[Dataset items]
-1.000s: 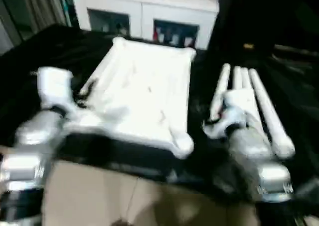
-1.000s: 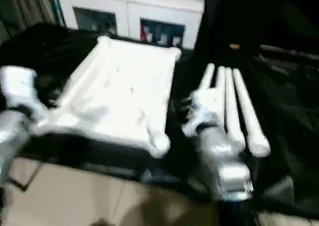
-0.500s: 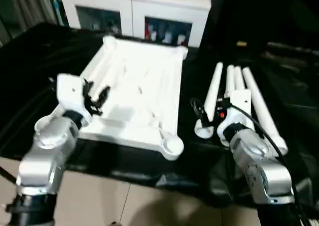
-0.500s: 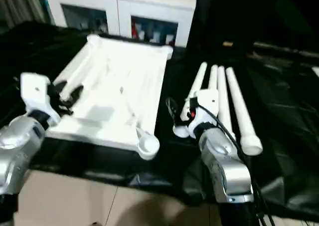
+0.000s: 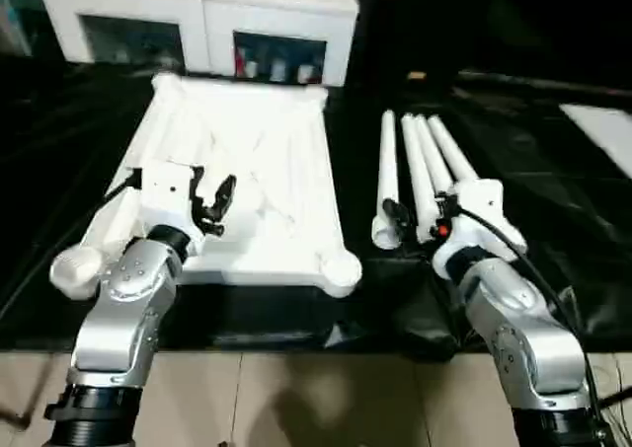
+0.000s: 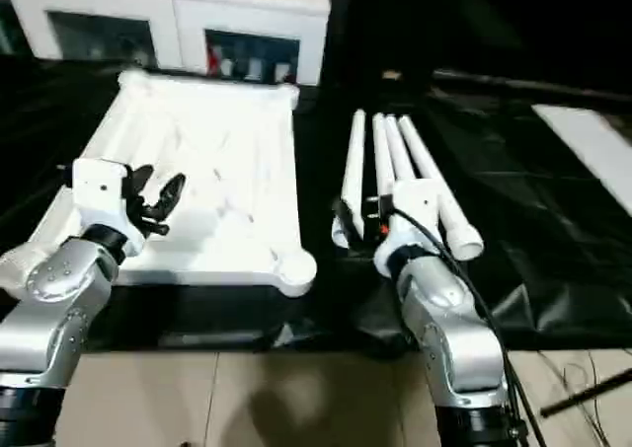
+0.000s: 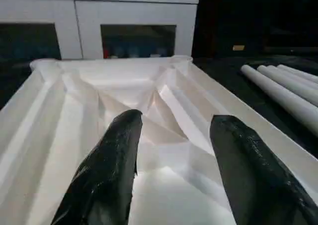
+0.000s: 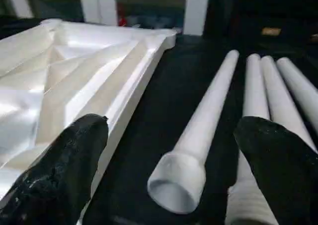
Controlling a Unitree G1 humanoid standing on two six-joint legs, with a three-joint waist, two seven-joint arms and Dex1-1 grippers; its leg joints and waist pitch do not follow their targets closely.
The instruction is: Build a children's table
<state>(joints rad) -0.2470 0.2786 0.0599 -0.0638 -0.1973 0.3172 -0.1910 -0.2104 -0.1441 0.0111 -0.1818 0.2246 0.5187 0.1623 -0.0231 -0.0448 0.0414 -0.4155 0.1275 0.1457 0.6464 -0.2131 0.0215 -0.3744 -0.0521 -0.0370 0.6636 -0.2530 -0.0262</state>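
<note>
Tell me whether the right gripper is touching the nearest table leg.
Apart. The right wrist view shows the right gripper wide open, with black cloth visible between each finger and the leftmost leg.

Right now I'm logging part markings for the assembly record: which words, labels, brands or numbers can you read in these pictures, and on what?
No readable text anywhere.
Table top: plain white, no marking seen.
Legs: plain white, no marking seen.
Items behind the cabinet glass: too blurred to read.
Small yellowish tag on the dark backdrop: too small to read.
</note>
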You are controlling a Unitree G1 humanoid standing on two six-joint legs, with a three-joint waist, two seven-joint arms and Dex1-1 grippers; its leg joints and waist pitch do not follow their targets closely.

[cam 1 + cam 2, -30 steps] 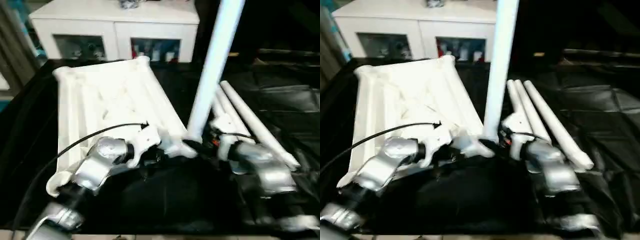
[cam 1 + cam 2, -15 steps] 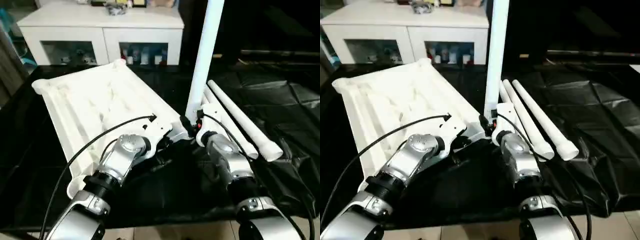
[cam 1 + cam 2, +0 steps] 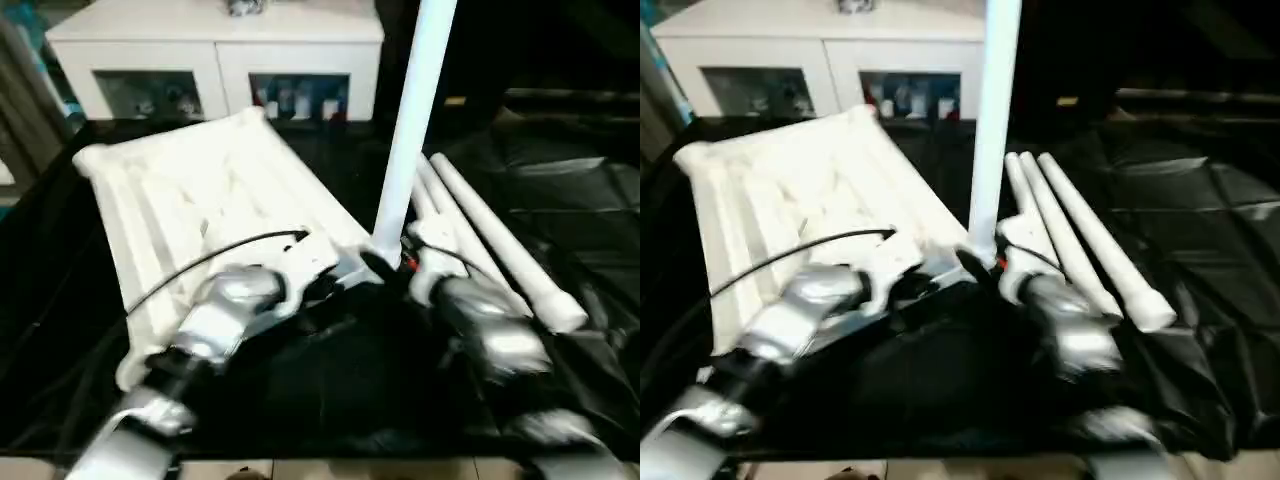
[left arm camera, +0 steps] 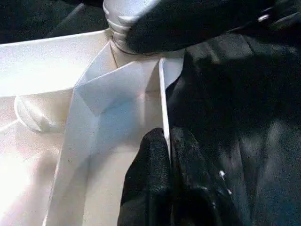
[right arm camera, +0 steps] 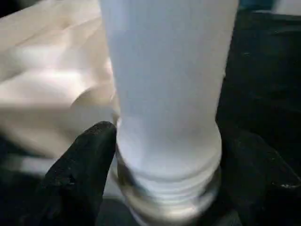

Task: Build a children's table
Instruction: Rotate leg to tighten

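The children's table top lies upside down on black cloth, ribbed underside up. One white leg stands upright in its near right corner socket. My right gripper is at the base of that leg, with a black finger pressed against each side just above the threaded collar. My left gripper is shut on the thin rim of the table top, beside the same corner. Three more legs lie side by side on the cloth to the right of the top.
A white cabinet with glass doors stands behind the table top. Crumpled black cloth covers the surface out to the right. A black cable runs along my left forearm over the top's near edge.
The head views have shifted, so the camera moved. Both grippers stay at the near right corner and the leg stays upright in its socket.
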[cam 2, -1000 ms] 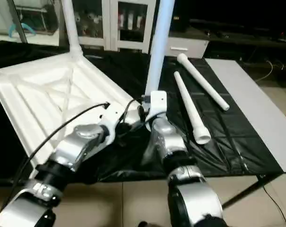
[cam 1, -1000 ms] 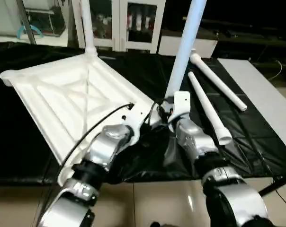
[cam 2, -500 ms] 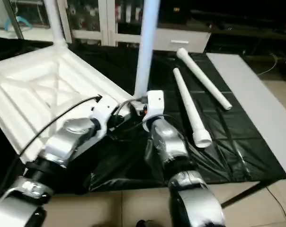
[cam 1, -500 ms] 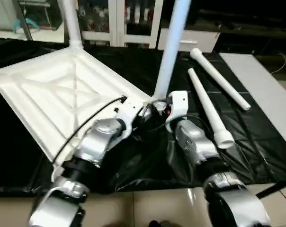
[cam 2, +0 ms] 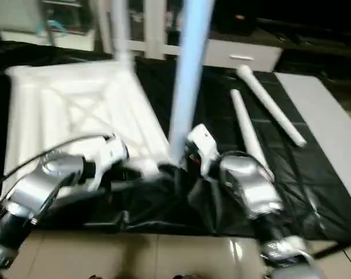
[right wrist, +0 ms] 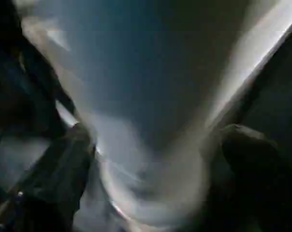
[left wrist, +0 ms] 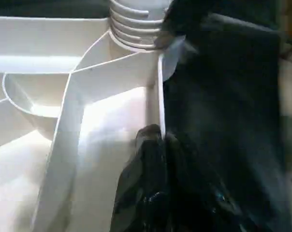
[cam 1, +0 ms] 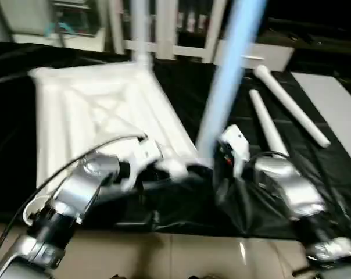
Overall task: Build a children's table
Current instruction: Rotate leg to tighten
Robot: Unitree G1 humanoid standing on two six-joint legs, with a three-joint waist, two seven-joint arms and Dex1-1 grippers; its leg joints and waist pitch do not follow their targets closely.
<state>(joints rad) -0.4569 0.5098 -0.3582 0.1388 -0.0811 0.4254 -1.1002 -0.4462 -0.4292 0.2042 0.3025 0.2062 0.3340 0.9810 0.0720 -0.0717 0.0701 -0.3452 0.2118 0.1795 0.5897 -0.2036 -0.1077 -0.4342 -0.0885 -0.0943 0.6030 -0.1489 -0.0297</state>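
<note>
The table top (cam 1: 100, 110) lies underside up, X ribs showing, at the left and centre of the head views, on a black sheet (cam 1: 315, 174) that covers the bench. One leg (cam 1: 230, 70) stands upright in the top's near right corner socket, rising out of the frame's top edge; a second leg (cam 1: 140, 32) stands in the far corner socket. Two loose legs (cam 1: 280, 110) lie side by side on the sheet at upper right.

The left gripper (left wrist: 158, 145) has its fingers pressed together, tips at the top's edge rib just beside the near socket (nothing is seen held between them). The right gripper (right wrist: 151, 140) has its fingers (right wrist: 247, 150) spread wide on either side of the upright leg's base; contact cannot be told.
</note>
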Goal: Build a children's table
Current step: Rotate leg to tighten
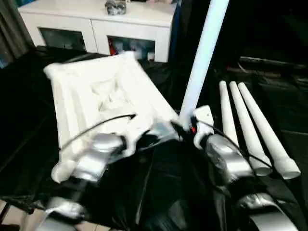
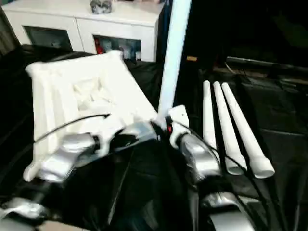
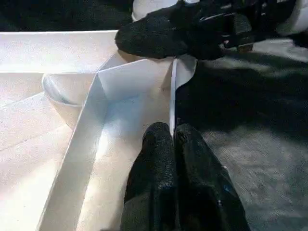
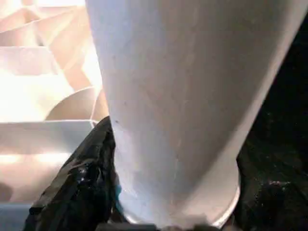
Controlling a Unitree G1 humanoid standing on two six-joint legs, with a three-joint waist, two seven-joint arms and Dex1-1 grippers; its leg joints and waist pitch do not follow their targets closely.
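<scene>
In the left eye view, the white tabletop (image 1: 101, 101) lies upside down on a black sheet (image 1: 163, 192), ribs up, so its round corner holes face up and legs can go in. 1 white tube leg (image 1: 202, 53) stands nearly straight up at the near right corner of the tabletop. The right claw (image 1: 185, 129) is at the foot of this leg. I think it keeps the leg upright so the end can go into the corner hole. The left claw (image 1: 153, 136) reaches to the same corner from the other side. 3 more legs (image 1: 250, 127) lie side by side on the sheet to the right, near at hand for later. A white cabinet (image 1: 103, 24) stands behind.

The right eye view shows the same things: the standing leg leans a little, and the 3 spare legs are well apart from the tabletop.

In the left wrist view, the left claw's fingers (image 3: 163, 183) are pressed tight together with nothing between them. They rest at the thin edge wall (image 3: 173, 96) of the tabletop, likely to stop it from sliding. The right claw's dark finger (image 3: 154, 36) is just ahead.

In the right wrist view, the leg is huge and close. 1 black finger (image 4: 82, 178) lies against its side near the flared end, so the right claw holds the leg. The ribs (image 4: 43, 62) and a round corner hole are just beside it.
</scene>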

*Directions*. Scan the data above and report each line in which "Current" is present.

*Output below*.
Current instruction: Rotate leg to tighten
Current step: Rotate leg to tighten

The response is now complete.